Caleb Blackstone and Brooke Casterley were married this evening in a private ceremony at Stone Church chapel on south Blackstone Island.

The picture was of us in the doorway of the church, the interior backlit with the candle glow, and the scattered rose petals clearly visible upon the floor. Caleb’s lips were pressed to the back of my hand as I smiled up at him with love.

To our close friends and family, we sent a different message:

We took the advice of a very wise man, and decided to hold on to our happiness, and each other, starting tonight. With much love, Caleb & Brooke Blackstone xoxo

After the second text was sent, Caleb powered off his phone and pulled me into his arms.

He showed me how much he loved me, as he had done from the very beginning when we’d first met.

My gentleman lover with the dirty mouth and the romantic sensibilities, who couldn’t remember what a meatball was called, and who knew nothing about shopping at Target before he met me.

My filthy rich billionaire, who concerned himself with villages in Africa in need of fresh well water more than how to make the next dollar.

My husband who loved me and who would be the father our future children adored and respected.

My wonderful, amazing, perfect man.

EPILOGUE

Caleb

February

You have always been just like your father. I never understood his fascination with the help.” My mother waved her hand in a graceful circle toward Brooke and Ellen. “JW’s philanthropic notions with his charities and good works to help those less fortunate were deeply in him. You’ve followed right in his footsteps, Caleb.” I knew what she was doing. Her skills at delivering an insult while making it appear as if she was simply being charming were almost legendary. I decided to call her out on it.

“Okay, since I am just like my father, is that why you sold off his treasured Blackwater without ever mentioning to me you were selling, because you knew I would object?”

“No, Caleb. I sold Blackwater for the reason that it was mine to sell. Your father gave it to me to do whatever I saw fit.” I could hardly believe it, but I’d seen the documents to prove that she was, indeed, telling the truth. Why would Dad give her Blackwater in the first place, though?

“Why keep the news of selling from me?”

“I didn’t really. I just put it up for sale and didn’t discuss it with you. It’s not like you showed much of an interest, Caleb. It’d been years since you even went there, until you met Brooke that is.”
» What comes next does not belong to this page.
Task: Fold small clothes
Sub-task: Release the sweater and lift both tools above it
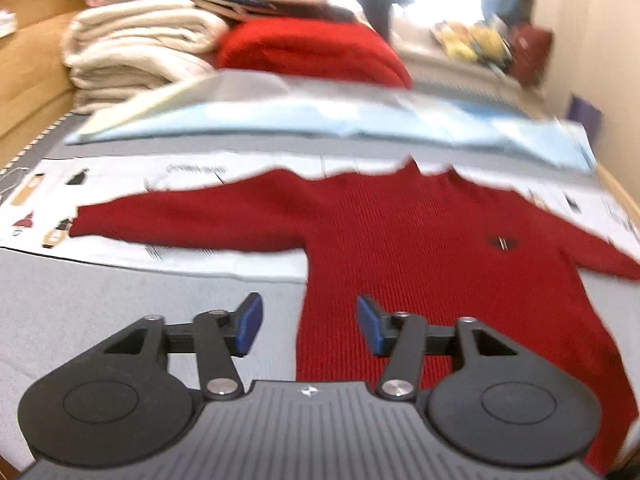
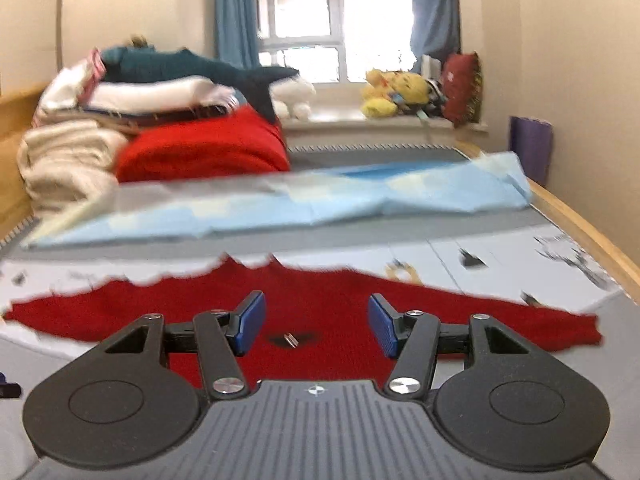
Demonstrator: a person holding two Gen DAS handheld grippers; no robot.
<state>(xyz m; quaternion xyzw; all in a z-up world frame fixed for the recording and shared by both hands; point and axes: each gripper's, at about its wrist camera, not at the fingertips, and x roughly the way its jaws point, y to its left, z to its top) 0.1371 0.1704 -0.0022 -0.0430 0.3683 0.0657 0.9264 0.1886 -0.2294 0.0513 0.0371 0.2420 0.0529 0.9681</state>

She waved her hand in our direction again, as if she were bestowing her grace upon poor peasants begging for a favor. It annoyed me greatly. “Do not go there with Brooke.” I was barely able to keep a lid on my temper. You would think with how incredibly, seriously wrong my mother had been about Janice that she wouldn’t even consider showing anything but kindness toward my beautiful girl. But that would mean conceding, and in her twisted view, it put her on the losing side. Very fucked-up ideology to liken us to combatants in a battle, but sadly those were the rules she played by—and they were ironclad. Losers were given no quarter and even less sympathy. No second chances.

Janice, for instance, had been shunned by the tribe and would never be welcomed into Boston’s inner circle of society again. Despite the actual fucking restraining order preventing her from coming within two hundred feet of us, I’d made sure her wings were clipped. It was either agree to leave the country or face a messy trial inside a Boston courtroom. A courtroom with plenty of drooling media hacks lying in wait to deliver the most unflattering picture of the day to the eager public, whose sole entertainment was watching celebrities go off the rails—she figured her psycho shit out real quick. Janice might be crazy, but she wasn’t stupid. She chose Hong Kong.

My mother did not heed my warning tone and turned away to take a sip from her wineglass. “I don’t understand what the fuss is with selling Blackwater. The old place brought in a fortune. All’s well that ends well.”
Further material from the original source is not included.